*WHAT IS EXPECTED*
Determine how many lines in the listing below contain "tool", then give only that number.

*SUPPLIED DATA*
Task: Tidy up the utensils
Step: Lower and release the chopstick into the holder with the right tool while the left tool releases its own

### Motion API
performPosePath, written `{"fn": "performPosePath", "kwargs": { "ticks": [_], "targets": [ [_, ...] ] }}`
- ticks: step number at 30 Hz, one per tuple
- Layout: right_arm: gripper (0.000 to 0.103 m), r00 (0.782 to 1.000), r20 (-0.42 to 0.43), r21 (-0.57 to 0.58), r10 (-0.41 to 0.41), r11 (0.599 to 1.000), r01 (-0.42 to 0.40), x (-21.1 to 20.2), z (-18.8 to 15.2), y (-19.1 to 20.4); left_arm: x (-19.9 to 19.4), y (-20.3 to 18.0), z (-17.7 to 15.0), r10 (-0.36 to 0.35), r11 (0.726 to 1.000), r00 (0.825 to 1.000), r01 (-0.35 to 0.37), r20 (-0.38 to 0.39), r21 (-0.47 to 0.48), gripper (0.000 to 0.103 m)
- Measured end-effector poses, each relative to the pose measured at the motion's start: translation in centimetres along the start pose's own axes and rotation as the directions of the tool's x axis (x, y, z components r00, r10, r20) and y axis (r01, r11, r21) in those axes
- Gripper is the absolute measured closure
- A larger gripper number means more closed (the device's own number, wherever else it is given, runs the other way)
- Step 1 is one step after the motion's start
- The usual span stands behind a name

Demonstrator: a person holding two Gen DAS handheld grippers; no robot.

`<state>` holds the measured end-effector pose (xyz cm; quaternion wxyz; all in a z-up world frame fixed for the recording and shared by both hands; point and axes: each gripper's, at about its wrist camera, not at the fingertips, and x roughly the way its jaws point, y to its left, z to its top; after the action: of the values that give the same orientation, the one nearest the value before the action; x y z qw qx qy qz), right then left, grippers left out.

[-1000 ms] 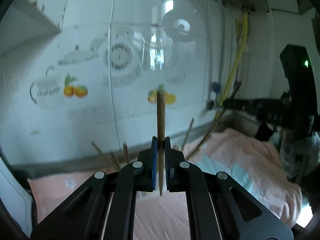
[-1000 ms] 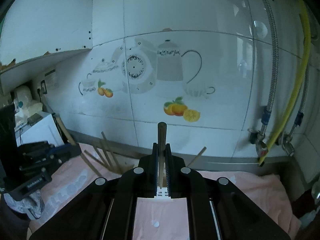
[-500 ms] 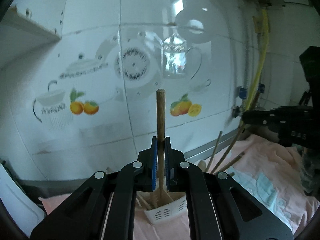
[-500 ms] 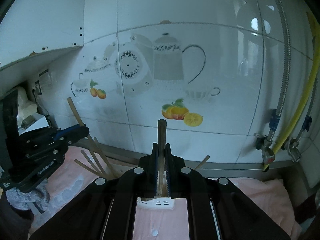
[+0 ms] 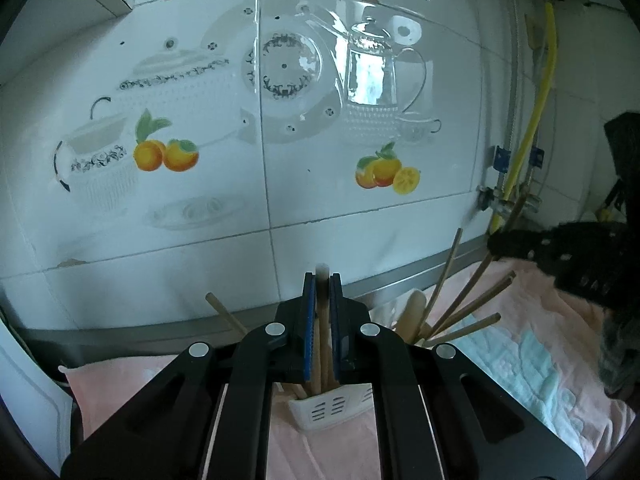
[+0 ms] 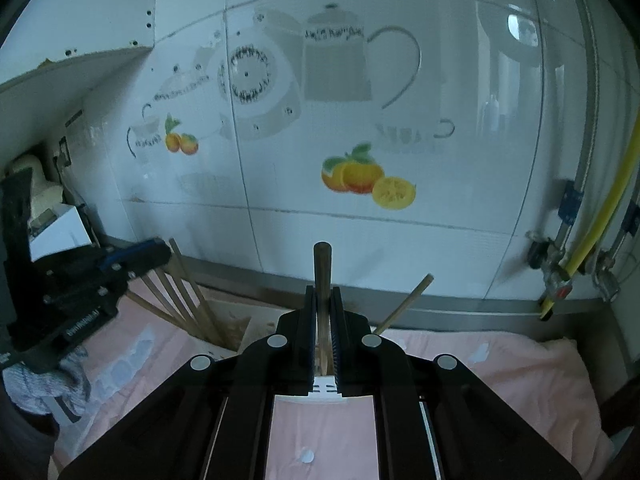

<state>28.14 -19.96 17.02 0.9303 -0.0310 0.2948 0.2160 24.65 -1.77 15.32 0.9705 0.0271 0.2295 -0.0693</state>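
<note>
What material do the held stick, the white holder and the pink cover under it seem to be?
Stick in the left gripper: probably wood or bamboo, matte brown with a pale cut end. Holder: likely plastic, smooth white with moulded slots. Cover: soft cloth, wrinkled and slightly fuzzy.

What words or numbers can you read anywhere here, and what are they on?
Nothing reads clearly.
White lettering on the left gripper body, in the right wrist view: too blurred to read.
Pale marks on the right gripper body, in the left wrist view: too dark and blurred to read.
Black band on the painted teapot on the wall tile: a squiggly pattern, not readable words.
</note>
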Motion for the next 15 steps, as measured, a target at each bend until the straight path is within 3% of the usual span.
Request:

*RESULT OF THIS TASK*
2